We pack the car. I find the GPS jammed under the seat. It's been "missing" since January. I assumed it had been stolen out of the car, since J-F often forgets to lock it. I spend the next several hours checking the book up to page 168. I skim backwards and forwards. It might've served my purpose better if I actually reread the book, carefully, starting at page one, but as a rule I don't read in the car, much as I would like to, because it's rude; not reading is a gesture of solidarity with the driver. But this isn't reading, it's looking for something. I don't dare turn past page 168.

No one died like I remember it.

I finally settle into bed, leave the day behind me. The kid left her necklace on my mom's dresser. Nothing to do but read forward.
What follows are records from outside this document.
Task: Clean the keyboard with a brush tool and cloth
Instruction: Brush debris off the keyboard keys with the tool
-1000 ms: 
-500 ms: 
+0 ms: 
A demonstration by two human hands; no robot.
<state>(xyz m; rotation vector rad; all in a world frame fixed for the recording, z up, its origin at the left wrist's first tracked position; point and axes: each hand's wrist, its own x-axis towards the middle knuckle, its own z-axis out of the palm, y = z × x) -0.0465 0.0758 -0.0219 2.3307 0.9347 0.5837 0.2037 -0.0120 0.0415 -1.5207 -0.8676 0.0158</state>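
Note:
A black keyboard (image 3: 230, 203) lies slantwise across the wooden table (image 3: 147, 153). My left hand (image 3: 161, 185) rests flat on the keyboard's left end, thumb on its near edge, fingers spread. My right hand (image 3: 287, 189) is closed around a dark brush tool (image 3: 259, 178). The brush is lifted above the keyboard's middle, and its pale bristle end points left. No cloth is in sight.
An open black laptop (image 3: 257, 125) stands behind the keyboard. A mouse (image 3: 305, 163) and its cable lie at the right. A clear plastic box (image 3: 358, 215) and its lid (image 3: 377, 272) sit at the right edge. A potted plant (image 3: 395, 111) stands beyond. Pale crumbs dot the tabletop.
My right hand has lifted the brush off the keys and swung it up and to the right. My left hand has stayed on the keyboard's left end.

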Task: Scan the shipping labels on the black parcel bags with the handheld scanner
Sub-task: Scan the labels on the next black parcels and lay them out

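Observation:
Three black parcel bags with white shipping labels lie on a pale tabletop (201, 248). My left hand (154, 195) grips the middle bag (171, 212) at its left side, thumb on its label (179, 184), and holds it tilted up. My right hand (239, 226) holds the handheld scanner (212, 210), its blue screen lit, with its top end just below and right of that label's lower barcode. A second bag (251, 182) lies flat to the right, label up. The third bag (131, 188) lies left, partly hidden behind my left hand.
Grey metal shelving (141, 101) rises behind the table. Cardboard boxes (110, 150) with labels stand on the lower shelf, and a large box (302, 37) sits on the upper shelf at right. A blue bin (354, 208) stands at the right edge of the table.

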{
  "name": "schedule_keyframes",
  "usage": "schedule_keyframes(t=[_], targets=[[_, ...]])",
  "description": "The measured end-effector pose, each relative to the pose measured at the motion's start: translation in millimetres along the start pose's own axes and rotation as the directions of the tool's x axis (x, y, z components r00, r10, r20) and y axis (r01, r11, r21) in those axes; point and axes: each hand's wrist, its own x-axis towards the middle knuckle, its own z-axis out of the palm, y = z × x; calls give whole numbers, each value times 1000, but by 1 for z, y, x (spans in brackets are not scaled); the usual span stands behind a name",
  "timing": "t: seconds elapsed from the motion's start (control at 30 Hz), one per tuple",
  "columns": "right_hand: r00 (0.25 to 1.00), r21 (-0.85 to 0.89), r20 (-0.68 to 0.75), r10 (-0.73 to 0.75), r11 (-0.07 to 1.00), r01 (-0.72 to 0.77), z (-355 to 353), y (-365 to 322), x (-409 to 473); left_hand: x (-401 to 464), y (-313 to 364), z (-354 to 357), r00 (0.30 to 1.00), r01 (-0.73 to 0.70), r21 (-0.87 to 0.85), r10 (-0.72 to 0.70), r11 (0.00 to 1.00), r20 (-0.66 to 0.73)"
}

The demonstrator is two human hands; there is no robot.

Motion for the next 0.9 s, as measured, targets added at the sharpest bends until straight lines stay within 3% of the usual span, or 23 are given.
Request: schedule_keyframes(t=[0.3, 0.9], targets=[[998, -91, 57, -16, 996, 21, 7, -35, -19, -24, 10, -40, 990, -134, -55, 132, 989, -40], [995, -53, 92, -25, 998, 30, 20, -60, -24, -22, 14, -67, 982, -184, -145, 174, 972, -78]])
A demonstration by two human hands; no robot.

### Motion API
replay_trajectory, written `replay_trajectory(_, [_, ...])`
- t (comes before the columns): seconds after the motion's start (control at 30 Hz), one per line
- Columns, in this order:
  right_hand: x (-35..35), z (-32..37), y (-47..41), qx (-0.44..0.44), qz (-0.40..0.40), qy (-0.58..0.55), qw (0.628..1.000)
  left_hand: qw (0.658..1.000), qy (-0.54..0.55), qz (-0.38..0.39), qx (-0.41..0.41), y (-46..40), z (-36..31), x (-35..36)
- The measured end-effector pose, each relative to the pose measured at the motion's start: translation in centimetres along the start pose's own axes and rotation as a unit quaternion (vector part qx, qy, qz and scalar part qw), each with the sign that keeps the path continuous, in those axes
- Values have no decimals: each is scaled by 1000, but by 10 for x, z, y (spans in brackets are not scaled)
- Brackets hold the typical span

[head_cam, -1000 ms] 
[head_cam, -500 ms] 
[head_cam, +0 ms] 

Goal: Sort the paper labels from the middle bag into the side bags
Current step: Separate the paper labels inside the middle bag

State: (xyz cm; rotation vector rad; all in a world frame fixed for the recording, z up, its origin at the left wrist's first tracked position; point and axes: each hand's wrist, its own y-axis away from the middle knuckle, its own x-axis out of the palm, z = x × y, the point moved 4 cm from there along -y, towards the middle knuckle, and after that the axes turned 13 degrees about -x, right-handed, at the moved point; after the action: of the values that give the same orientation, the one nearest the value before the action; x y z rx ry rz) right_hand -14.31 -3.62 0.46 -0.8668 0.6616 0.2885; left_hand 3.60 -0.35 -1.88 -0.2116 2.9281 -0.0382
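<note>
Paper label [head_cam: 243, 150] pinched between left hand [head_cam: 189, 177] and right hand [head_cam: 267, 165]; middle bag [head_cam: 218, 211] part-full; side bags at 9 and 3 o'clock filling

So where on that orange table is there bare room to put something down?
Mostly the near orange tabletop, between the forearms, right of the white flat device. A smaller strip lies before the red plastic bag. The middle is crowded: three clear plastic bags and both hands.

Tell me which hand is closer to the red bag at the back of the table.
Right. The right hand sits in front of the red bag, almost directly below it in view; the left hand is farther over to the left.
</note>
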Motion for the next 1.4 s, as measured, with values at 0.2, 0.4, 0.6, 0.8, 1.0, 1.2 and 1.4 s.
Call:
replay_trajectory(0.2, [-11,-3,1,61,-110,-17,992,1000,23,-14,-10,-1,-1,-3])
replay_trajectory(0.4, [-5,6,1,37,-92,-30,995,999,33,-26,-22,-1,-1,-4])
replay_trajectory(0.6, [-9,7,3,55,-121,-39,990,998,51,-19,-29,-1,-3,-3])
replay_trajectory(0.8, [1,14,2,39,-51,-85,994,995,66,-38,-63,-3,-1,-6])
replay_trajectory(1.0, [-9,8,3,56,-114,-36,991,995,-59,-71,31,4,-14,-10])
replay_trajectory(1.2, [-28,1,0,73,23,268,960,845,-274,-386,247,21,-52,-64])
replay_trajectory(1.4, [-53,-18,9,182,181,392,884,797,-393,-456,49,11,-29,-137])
Let Julius visit the professor, who in my memory is already dead.

Chapter sixteen, Julius calls up the professor, and a woman, not Mary, tells him he died, and he hangs up, just like I remember it.

Why would I have read page 183 if I hadn't naturally arrived there? When did I do this? I never skip forward. When I test drive books at the store, I start at the beginning. It's not standard to excerpt pages from the latter portions of a book. Did I flip open to page 183 by accident? The contents registered themselves on my subconscious mind, while I consciously worked to erase them? My mind plays tricks on me.

Friday, May 18, 2012

How fleeting the sense of happiness

I became aware of just how fleeting the sense of happiness was, and how flimsy its basis: a warm restaurant after having come in from the rain, the smell of food and wine, interesting conversation, daylight falling weakly on the polished cherrywood of the tables. It took so little to move the mood from one level to another, as one might push pieces on a chessboard. Even to be aware of this, in the midst of a happy moment, was to push one of those pieces, and become slightly less happy.

— from Open City, by Teju Cole.

I am finding my groove with this book finally, liking it more, and reading it much more slowly.

Wednesday, May 16, 2012

This strangest of islands

This strangest of islands, I thought, as I looked out to the sea, this island that turned in on itself, and from which water had been banished. The shore was a carapace, permeable only at certain selected points. Where in this riverine city could one fully sense a riverbank? Everything was built up, in concrete and stone, and the millions who lived on the tiny interior had scant sense about what flowed around them. The water was a kind of embarrassing secret, the unloved daughter, neglected, while the parks were doted on, fussed over, overused. I stood on the promenade and looked out across the water into the unresponsive night.

— from Open City, by Teju Cole.

I am liking this book well enough, but not loving it the way I expected it to.

I am missing the feeling of being wholly captivated by the book I'm reading. Where are you, the-perfect-book-for-me-right-now?